His kisses became increasingly deep and longing. I tried to make him see how much I needed this, since I couldn’t explain in words. His body hardened against mine, heated me to fever pitch and he held me tightly against him, so I felt all his body’s responses.

He had been celibate for some time now, according to his brother and his confession to me earlier in the week. This must have taken its toll on him, and I hoped this too would help to persuade him. He stopped once, drawing back to look at me, seriously. “Are you sure? Oh, my love, you must be sure, we can’t go back once we’ve done this.”

Triumph surged through me when I knew I’d won. “Yes, oh yes,”

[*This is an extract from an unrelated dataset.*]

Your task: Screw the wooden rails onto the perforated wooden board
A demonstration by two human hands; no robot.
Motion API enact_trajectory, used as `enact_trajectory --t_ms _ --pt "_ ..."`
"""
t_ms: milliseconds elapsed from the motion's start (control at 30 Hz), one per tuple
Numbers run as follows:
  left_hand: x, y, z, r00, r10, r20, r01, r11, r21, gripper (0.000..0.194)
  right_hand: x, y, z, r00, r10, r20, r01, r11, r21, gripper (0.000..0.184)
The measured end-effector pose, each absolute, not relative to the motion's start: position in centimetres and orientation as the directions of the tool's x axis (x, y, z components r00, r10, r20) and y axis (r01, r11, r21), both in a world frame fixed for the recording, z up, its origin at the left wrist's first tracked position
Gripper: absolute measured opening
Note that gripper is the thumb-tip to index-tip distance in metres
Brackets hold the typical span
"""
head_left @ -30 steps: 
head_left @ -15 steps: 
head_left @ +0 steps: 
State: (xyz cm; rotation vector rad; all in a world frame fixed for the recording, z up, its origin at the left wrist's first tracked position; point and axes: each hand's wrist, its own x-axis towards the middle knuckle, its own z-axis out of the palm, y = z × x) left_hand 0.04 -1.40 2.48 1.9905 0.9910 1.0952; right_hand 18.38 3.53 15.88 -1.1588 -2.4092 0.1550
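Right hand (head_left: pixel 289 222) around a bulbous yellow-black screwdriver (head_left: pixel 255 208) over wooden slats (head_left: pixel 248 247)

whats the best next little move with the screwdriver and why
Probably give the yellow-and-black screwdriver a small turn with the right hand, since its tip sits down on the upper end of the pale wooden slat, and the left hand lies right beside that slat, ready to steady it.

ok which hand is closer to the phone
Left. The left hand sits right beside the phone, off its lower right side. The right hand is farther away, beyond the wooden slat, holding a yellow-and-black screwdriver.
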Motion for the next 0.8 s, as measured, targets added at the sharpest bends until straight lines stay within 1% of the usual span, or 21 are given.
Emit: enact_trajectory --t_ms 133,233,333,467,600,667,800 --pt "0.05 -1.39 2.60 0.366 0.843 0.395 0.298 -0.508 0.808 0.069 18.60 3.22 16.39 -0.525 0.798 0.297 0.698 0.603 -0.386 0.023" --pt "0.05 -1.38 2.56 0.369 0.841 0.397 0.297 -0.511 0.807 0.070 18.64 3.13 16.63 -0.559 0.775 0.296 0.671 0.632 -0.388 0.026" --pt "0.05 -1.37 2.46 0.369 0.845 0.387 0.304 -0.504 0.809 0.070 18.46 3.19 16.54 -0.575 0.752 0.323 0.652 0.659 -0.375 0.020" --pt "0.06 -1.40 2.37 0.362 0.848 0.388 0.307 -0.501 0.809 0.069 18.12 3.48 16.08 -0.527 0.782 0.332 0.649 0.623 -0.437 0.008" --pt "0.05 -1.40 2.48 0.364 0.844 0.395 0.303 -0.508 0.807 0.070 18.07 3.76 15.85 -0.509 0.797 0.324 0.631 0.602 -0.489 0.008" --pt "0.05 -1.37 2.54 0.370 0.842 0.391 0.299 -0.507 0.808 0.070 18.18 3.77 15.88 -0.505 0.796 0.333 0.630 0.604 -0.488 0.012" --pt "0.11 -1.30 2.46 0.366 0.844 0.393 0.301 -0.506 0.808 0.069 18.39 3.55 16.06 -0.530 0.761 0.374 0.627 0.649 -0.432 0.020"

They were the last coherent words I spoke for some time.

He kissed me again, harder, more passionately than I’d known him to do before, and I began to realise how much he’d held back before. His tongue took possession of my mouth, owned it. He unhooked the front of my gown with practiced fingers. I helped him out of his coat, not as expertly but with the same intent. Feverishly shedding clothes, we made our way to the little bed. We kissed, caressed, and exchanged murmured words of love as we went.

I pushed my hand up and felt his strong, muscled back beneath the fine lawn shirt. Impatiently, he pulled the garment up and drew it over his head. I thought he looked beautiful, but it was he who said, “Rose, Rose, you’re lovely,” when he stripped me out of my chemise and drew back to look at me. I felt no shame as his gaze heated me as much as his body had. “Dear God, I’ve never felt this about another woman. I didn’t know I could burn like this.”

I barely had time to pull the covers back before he lifted me off my feet and laid me down on the pure white sheets. He looked at me as I waited for him, and let me look at him. Strongly muscled but lithe, if I’d thought I knew what a nude male body looked like, I was wrong. Marble statues and small children held no resemblance to the aroused, strong body before me now.

I felt no shame, no reticence under his loving gaze. He lay down beside me and took me into his arms; the very place I longed to be.

Consumed by passion, hot with it, he couldn’t have stopped now if I’d asked him to. For the first time, I experienced the power a woman has over a man, and began to understand these mysteries.

I arched my throat for his kisses. This time he didn’t stop when he came to the base of my throat, he didn’t pull away as he had before in the coach house, but continued down, all the while murmuring endearments I could hardly hear. He kissed my nipples, roused them into unbearable centres of sensation. I wanted him to stop, I wanted him to carry on until I exploded, I wanted more. He seemed to sear my skin where he touched me with his hands and his mouth, as he made sure I was ready for him. No one had ever touched me in those places before. It was as though they had been asleep, waiting for his touch to awaken them. I gasped when I felt his fingers gently probe me, but I wasn’t afraid. I moved into his touch, pressing against him. He kissed me. “You’re so beautiful. I want you so much.” He lifted his body over me, kissing me again, passionate and loving. His legs rested inside mine, the rough hair abrading the sensitive skin of my inner thighs. I bent my knees, the better to accommodate him and his shaft met the opening to my body.